What to do: Reproduce the full set of records verbatim.

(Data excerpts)
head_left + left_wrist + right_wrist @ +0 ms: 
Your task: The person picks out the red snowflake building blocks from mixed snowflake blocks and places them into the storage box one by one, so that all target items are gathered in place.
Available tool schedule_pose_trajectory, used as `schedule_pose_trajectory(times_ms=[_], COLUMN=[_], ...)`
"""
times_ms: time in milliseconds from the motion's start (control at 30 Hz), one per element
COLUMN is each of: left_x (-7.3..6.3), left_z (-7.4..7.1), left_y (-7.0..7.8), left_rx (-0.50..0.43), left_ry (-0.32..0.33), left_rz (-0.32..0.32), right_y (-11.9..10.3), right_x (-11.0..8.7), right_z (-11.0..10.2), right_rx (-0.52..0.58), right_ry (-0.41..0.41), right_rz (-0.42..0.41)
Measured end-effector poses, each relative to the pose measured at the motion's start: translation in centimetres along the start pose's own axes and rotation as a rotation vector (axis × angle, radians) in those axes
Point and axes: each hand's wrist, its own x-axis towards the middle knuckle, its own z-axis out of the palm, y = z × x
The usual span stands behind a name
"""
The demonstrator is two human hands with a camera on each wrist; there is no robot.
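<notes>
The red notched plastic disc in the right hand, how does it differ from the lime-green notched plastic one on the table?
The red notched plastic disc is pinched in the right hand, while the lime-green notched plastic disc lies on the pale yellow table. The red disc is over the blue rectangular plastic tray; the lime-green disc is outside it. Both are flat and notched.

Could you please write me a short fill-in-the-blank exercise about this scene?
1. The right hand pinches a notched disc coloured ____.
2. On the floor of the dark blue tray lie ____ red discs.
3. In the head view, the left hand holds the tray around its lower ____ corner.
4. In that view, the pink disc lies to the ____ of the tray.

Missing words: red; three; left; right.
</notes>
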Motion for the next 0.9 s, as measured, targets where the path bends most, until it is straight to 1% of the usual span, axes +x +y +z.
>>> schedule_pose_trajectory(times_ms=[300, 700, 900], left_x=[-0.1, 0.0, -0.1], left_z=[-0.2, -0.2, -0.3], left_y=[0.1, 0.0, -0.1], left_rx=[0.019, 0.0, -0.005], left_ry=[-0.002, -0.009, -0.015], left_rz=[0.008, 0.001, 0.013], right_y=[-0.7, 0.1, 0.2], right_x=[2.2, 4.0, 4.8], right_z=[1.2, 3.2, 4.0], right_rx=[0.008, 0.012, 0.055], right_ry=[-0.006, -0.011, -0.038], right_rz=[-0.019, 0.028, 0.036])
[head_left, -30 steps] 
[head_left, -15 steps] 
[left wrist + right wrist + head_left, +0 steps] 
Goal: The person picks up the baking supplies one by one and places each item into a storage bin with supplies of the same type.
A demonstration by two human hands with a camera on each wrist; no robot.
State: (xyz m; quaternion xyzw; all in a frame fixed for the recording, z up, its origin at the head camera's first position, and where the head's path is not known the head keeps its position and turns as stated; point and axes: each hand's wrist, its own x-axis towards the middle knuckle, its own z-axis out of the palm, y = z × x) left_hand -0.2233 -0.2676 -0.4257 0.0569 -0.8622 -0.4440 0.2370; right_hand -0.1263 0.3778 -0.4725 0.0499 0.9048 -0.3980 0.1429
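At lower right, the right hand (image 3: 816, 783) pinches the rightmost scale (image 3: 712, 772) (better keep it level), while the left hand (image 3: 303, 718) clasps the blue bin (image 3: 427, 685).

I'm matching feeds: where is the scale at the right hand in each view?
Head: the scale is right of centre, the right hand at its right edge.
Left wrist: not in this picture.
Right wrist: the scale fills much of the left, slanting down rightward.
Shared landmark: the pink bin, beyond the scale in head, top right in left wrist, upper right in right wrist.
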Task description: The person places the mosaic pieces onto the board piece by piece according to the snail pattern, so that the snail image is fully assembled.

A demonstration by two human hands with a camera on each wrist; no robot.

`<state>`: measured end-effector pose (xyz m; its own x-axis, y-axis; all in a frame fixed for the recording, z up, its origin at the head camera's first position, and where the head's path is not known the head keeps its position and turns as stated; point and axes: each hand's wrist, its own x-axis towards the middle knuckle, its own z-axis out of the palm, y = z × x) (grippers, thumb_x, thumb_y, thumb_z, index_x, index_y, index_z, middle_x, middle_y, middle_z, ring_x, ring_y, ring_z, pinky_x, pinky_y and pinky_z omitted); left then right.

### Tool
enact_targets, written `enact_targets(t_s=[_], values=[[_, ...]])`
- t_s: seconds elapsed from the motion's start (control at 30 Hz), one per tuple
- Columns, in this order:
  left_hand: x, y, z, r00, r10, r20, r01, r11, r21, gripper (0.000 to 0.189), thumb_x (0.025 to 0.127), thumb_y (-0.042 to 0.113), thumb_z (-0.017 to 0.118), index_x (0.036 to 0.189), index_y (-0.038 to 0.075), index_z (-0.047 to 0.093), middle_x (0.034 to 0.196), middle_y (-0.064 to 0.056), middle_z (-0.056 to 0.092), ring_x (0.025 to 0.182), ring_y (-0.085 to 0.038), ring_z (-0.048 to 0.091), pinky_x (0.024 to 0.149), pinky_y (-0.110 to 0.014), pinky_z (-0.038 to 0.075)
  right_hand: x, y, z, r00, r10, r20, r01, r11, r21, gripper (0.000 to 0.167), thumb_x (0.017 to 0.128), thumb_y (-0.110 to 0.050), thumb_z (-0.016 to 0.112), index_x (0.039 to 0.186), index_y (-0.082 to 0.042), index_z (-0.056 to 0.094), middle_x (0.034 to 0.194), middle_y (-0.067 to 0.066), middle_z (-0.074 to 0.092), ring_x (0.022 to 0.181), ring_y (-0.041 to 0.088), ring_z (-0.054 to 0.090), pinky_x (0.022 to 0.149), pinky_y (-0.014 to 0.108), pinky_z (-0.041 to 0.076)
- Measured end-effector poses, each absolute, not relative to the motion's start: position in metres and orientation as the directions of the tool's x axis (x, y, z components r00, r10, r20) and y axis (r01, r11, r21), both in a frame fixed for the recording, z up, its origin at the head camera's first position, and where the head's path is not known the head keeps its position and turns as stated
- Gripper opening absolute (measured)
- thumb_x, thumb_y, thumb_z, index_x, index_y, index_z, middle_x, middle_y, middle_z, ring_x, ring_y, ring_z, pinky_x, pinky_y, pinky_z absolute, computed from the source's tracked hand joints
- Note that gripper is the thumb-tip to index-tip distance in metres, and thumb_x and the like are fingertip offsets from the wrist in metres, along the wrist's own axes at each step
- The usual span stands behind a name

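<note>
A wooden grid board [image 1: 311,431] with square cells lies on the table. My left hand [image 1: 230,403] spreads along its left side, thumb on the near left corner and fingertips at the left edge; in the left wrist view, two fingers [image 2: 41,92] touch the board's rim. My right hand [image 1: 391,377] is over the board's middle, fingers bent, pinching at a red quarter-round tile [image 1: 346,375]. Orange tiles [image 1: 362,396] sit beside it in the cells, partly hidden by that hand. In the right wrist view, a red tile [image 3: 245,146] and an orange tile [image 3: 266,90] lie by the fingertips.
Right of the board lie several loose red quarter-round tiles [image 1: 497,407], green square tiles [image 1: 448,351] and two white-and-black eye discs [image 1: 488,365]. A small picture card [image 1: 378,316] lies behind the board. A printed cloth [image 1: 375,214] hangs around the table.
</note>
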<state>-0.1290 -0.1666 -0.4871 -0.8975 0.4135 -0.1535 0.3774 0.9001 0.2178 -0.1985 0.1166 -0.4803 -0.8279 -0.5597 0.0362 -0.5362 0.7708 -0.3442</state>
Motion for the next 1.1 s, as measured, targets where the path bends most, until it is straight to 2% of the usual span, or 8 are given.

Answer:
head_left + left_wrist + right_wrist @ +0 ms: 
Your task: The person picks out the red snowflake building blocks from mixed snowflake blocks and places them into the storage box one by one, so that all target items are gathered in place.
Available tool schedule_pose_trajectory, used as `schedule_pose_trajectory(times_ms=[_], COLUMN=[_], ...)`
"""
times_ms: time in milliseconds from the motion's start (control at 30 Hz), one per element
COLUMN is each of: left_x (-7.3..6.3), left_z (-7.4..7.1), left_y (-7.0..7.8), left_rx (-0.50..0.43), left_ry (-0.32..0.33), left_rz (-0.32..0.32), right_y (-11.9..10.3), right_x (-11.0..8.7), right_z (-11.0..10.2), right_rx (-0.52..0.58), right_ry (-0.41..0.41), right_rz (-0.42..0.41)
Measured end-effector poses, each relative to the pose measured at the motion's start: translation in centimetres along the start pose's own axes and rotation as a rotation vector (axis × angle, radians) in those axes
Point and axes: each hand's wrist, its own x-axis towards the middle knuckle, its own z-axis out of the palm, y = z × x
The usual span stands behind a name
"""
The demonstrator is two human hands with a camera on each wrist; there is no robot.
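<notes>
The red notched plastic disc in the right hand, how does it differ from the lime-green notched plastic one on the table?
The red notched plastic disc is pinched in the right hand, while the lime-green notched plastic disc lies on the pale yellow table. The red disc is over the blue rectangular plastic tray; the lime-green disc is outside it. Both are flat and notched.

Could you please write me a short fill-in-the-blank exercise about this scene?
1. The right hand pinches a notched disc coloured ____.
2. On the floor of the dark blue tray lie ____ red discs.
3. In the head view, the left hand holds the tray around its lower ____ corner.
4. In that view, the pink disc lies to the ____ of the tray.

Missing words: red; three; left; right.
</notes>
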Motion for the next 0.9 s, as measured, targets where the path bends most, until it is straight to 1% of the usual span, axes +x +y +z.
>>> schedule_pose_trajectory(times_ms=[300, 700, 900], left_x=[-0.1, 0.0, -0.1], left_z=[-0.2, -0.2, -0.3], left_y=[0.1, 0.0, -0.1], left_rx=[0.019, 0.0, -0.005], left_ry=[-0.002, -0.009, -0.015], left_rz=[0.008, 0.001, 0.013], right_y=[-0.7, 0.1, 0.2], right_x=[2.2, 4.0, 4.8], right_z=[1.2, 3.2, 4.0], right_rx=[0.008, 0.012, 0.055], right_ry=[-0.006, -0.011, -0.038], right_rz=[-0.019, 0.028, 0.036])
[head_left, -30 steps] 
[head_left, -15 steps] 
[left wrist + right wrist + head_left, +0 steps] 
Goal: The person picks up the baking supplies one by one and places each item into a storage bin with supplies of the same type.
A demonstration by two human hands with a camera on each wrist; no robot.
State: (xyz m; quaternion xyzw; all in a frame fixed for the recording, z up, its origin at the head camera's first position, and where the head's path is not known the head keeps its position and turns as stated; point and axes: each hand's wrist, its own x-axis towards the middle knuckle, its own z-axis out of the palm, y = z × x) left_hand -0.2233 -0.2676 -0.4257 0.0569 -0.8622 -0.4440 0.2370; right_hand -0.1263 0.3778 -0.4725 0.0499 0.9048 -0.3980 0.1429
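At lower right, the right hand (image 3: 816, 783) pinches the rightmost scale (image 3: 712, 772) (better keep it level), while the left hand (image 3: 303, 718) clasps the blue bin (image 3: 427, 685).

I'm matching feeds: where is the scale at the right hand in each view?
Head: the scale is right of centre, the right hand at its right edge.
Left wrist: not in this picture.
Right wrist: the scale fills much of the left, slanting down rightward.
Shared landmark: the pink bin, beyond the scale in head, top right in left wrist, upper right in right wrist.
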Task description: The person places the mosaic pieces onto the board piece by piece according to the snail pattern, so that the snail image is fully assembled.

A demonstration by two human hands with a camera on each wrist; no robot.

`<state>`: measured end-effector pose (xyz m; its own x-axis, y-axis; all in a frame fixed for the recording, z up, its origin at the head camera's first position, and where the head's path is not known the head keeps its position and turns as stated; point and axes: each hand's wrist, its own x-axis towards the middle knuckle, its own z-axis out of the palm, y = z × x) (grippers, thumb_x, thumb_y, thumb_z, index_x, index_y, index_z, middle_x, middle_y, middle_z, ring_x, ring_y, ring_z, pinky_x, pinky_y and pinky_z omitted); left then right.

### Tool
enact_targets, written `enact_targets(t_s=[_], values=[[_, ...]])`
- t_s: seconds elapsed from the motion's start (control at 30 Hz), one per tuple
- Columns, in this order:
  left_hand: x, y, z, r00, r10, r20, r01, r11, r21, gripper (0.000 to 0.189), thumb_x (0.025 to 0.127), thumb_y (-0.042 to 0.113), thumb_z (-0.017 to 0.118), index_x (0.036 to 0.189), index_y (-0.038 to 0.075), index_z (-0.047 to 0.093), middle_x (0.034 to 0.196), middle_y (-0.064 to 0.056), middle_z (-0.056 to 0.092), ring_x (0.025 to 0.182), ring_y (-0.085 to 0.038), ring_z (-0.048 to 0.091), pinky_x (0.024 to 0.149), pinky_y (-0.110 to 0.014), pinky_z (-0.038 to 0.075)
  right_hand: x, y, z, r00, r10, r20, r01, r11, r21, gripper (0.000 to 0.167), thumb_x (0.017 to 0.128), thumb_y (-0.110 to 0.050), thumb_z (-0.016 to 0.112), index_x (0.039 to 0.186), index_y (-0.082 to 0.042), index_z (-0.056 to 0.094), middle_x (0.034 to 0.194), middle_y (-0.067 to 0.066), middle_z (-0.074 to 0.092), ring_x (0.022 to 0.181), ring_y (-0.041 to 0.088), ring_z (-0.054 to 0.090), pinky_x (0.022 to 0.149), pinky_y (-0.014 to 0.108), pinky_z (-0.041 to 0.076)
- Measured end-effector poses, each absolute, not relative to the motion's start: position in metres and orientation as the directions of the tool's x axis (x, y, z components r00, r10, r20) and y axis (r01, r11, r21), both in a frame fixed for the recording, z up, its origin at the head camera's first position, and where the head's path is not known the head keeps its position and turns as stated
- Gripper opening absolute (measured)
- thumb_x, thumb_y, thumb_z, index_x, index_y, index_z, middle_x, middle_y, middle_z, ring_x, ring_y, ring_z, pinky_x, pinky_y, pinky_z absolute, computed from the source's tracked hand joints
- Note that gripper is the thumb-tip to index-tip distance in metres, and thumb_x and the like are fingertip offsets from the wrist in metres, along the wrist's own axes at each step
- The usual span stands behind a name

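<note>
A wooden grid board [image 1: 311,431] with square cells lies on the table. My left hand [image 1: 230,403] spreads along its left side, thumb on the near left corner and fingertips at the left edge; in the left wrist view, two fingers [image 2: 41,92] touch the board's rim. My right hand [image 1: 391,377] is over the board's middle, fingers bent, pinching at a red quarter-round tile [image 1: 346,375]. Orange tiles [image 1: 362,396] sit beside it in the cells, partly hidden by that hand. In the right wrist view, a red tile [image 3: 245,146] and an orange tile [image 3: 266,90] lie by the fingertips.
Right of the board lie several loose red quarter-round tiles [image 1: 497,407], green square tiles [image 1: 448,351] and two white-and-black eye discs [image 1: 488,365]. A small picture card [image 1: 378,316] lies behind the board. A printed cloth [image 1: 375,214] hangs around the table.
</note>
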<state>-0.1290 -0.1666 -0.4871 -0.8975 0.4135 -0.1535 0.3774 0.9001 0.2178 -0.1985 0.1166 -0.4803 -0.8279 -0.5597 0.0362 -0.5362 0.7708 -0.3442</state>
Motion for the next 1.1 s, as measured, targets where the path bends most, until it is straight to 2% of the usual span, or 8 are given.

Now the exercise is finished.